WHEN Interior Ministry official Savvas Ioannou was questioned by Jean Christou about the ‘Immovable Property Tax Scam’, he was reported as saying: This is not a matter where the state can intervene, but if a buyer feels that any term in the contract is abusive, this can be examined by the courts in the context of a civil action filed by the buyer against the seller.”

Mr Ioannou and his colleagues in the Interior Ministry may wish to read and take note of the following article from today’s Stockwatch which reports that “The hearing of a simple civil case may take up to 4-5 years”.

If the Cyprus Government refuses to act against the property crooks & conmen and the Cypriot courts cannot hear even a simple case within 4 -5 years, what hope is there for any property buyer getting justice in Cyprus?


A need to reform courts

THE REFORM of the judicial system does not fall under the priorities of Justice Minister, Kypros Chrisostomides, despite the general acknowledgment that the system is not healthy and the acknowledgment that Cyprus’s convictions for the huge delays in the hearing of cases that might even take five years.

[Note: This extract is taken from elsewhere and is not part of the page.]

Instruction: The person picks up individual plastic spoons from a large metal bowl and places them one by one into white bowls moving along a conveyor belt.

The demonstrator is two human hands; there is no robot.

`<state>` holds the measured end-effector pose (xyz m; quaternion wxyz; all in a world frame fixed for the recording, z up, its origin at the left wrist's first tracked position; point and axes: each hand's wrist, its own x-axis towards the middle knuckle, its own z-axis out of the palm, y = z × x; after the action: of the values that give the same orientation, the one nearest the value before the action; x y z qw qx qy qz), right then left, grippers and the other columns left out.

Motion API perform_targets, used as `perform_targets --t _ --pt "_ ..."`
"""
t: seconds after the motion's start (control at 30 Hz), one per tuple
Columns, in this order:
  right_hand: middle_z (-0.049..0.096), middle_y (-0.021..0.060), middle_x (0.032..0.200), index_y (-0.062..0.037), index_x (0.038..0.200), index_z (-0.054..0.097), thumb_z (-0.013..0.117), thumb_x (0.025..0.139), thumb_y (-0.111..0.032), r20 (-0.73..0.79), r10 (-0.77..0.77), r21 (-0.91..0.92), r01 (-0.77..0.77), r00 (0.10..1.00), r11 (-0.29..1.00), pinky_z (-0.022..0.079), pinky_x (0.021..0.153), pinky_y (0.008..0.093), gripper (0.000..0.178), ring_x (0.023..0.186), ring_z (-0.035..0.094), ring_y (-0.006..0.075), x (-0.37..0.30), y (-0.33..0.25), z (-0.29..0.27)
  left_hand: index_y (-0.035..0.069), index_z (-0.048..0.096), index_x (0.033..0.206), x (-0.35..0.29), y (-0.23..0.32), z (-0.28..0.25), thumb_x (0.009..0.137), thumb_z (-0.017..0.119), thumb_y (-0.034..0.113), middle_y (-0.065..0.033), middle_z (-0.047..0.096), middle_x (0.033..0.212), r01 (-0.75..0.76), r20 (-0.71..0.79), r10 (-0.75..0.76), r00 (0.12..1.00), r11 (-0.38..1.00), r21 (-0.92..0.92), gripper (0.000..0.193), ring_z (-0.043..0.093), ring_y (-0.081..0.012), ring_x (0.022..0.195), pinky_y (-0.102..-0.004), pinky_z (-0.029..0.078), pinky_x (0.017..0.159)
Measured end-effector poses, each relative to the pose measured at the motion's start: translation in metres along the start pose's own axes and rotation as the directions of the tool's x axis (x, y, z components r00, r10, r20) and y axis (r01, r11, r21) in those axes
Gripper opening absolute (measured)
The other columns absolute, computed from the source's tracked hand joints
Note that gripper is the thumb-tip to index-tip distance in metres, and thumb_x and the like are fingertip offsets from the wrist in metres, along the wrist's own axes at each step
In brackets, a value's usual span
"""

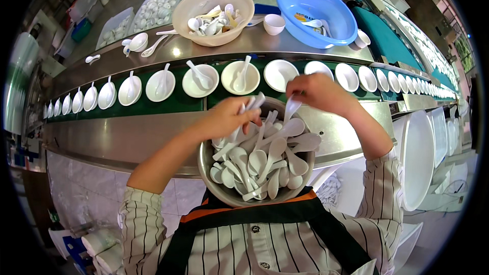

According to latest figures, the number of pending cases in the district courts stood at 75 thousand in 2006, while those in the Supreme Court reached 5,200.

Due to the time-consuming procedures, credit rating firm Moody’s rated the island’s “legal system” with an “E”, which is the worst. Comparatively, the Greek “legal system” received a “D”.

The conditions in the Cypriot courts have led Cyprus to 23 convictions by the European Court of Human Rights, while some 14 cases against the state are still pending.

“The Justice Ministry has been informed on the prevailing conditions in the courts due to the delays”, Mr. Chrisostomides told StockWatch. Invited to comment whether he will take drastic measures, the Minister referred to the judicial power.

“The Ministry of Justice cannot intervene if the judicial power, as “independent authority” do not ask for it. However, the Ministry is ready to offer its help for the solution of the problems and the fastest hearing of the cases”, he stated.

In his statements to StockWatch, the new President of the Supreme Court, Petros Artemis expressed his surprise on Mr. Chrisostomides’ statements. After admitting that the delays in the hearing are huge, he noted that several positive steps have been made. These steps include the restriction and preparation of the time for the pleading in the civil cases.

“We are ready to adopt new rules of civil procedure, which were prepared by the Magistrates Committee after taking into account the views of all parties involved”, he stressed.

Referring to the office automation problem, Mr. Artemis said that this is linked to the lack of specialized staff. “We expect that the government will give solutions via the appointment of specialized staff”, he added.

On the other hand, Chairman of the Bar Association, Doros Ioannides stated that the lawyers often complain about the chaotic conditions in the Cypriot courts. “It is worth saying that they still use handwriting, an old and time consuming procedure. The hearing of a simple civil case may take up to 4-5 years”, he stressed.

Similarly, Chairman of House Legal Committee and DISY MP, Ionas Nicolaou expressed his concerns on the dramatic delays and urged the Justice Minister to undertake his responsibilities for an issue pending since 2002.

Commenting on the Minister’s statements, Mr. Nicolaou said that the problem must be solved the soonest possible because Cyprus is maligned abroad.

Mr. Nicholaou also rejected the Minister’s statements on the judicial power, clarifying that there are issues concerning the government and not the judicial power.

“It is about an infrastructure problem that needs certain changes. The delays in the hearing of cases are a problem concerning the whole society, especially the economy”, MP and member of the Legal Committee, Nicholas Papadopoulos stated.

Mr. Papadopoulos also stressed that the problem is not irrelevant to the foreign investments in Cyprus. “When foreign investors know that it will take 4-5 years to be vindicated in courts, they avoid investing in Cyprus. This affects negatively the capital inflow”, he concluded.